* **Prompt**: Check every line of the data for the word "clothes", and copy those that have it.

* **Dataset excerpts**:
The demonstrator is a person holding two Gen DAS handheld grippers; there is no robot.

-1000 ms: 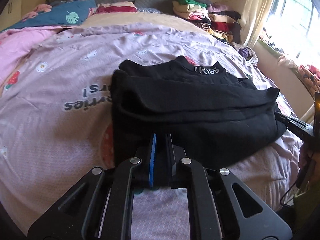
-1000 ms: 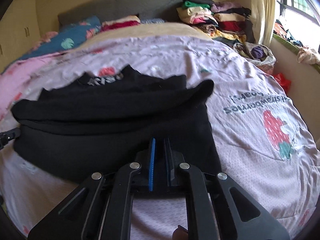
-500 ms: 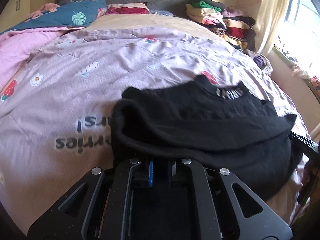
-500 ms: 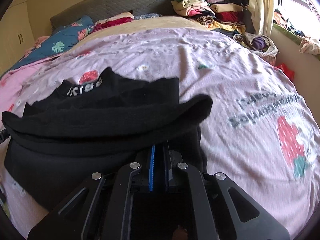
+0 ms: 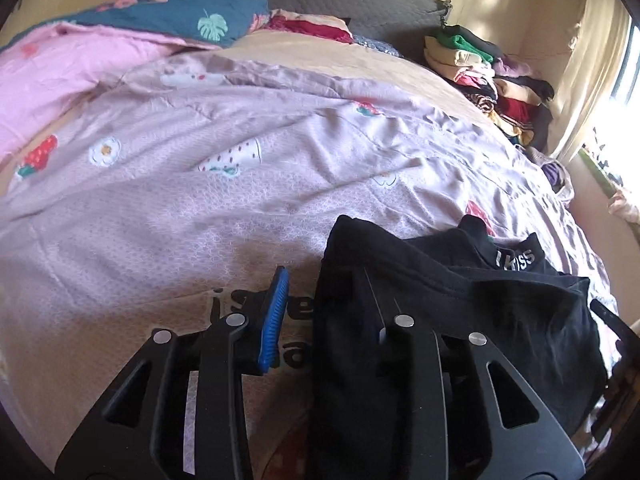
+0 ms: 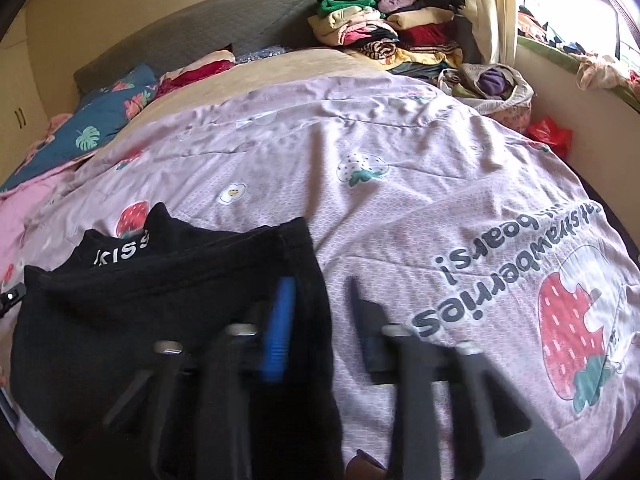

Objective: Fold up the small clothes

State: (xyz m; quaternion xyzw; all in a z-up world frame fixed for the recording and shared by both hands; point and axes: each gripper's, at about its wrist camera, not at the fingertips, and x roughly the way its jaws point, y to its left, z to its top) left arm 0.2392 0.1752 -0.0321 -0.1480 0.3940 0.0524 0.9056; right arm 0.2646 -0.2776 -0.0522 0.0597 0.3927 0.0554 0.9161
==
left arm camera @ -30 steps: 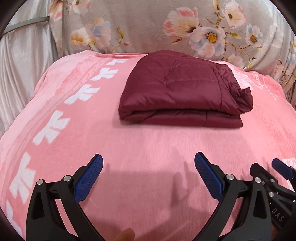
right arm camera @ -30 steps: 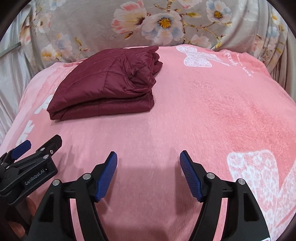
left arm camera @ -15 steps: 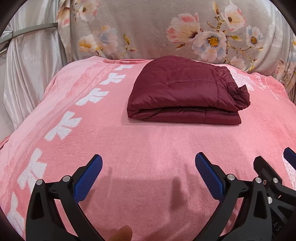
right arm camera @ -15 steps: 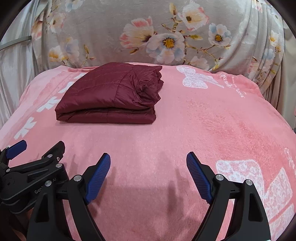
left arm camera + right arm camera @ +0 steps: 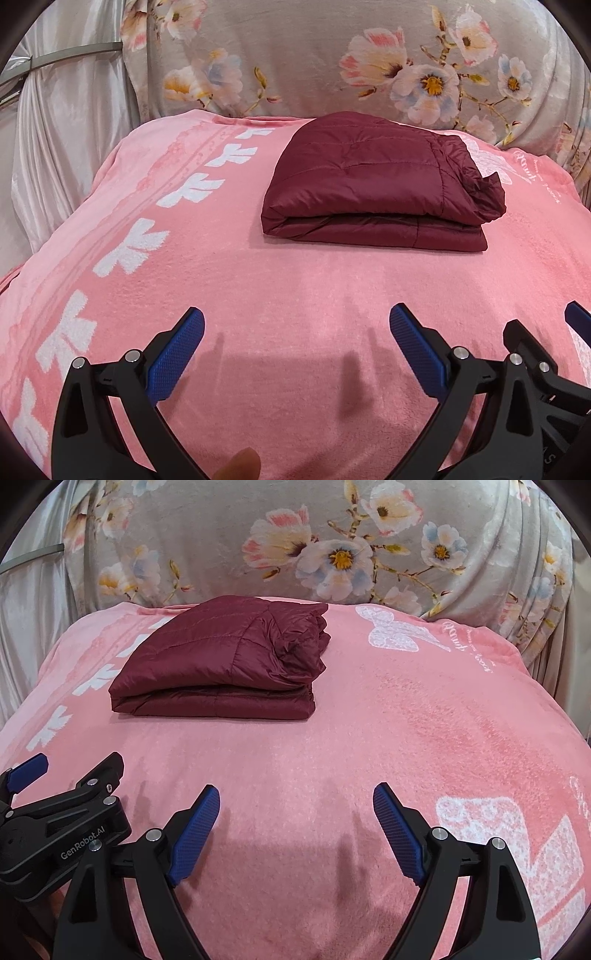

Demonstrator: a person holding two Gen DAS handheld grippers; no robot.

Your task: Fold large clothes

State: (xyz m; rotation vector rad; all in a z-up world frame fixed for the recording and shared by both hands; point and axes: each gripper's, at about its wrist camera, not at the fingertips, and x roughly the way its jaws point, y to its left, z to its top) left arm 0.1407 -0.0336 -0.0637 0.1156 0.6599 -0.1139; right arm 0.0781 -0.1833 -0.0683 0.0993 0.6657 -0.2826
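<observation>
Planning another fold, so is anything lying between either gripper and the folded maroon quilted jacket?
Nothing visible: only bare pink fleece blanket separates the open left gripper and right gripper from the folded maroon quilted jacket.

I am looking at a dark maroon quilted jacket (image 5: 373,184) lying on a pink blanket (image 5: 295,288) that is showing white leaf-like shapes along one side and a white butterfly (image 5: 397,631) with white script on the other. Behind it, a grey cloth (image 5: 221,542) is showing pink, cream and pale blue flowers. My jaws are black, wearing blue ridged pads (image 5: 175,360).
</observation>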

* **Output of the task**:
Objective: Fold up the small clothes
Your task: Fold large clothes

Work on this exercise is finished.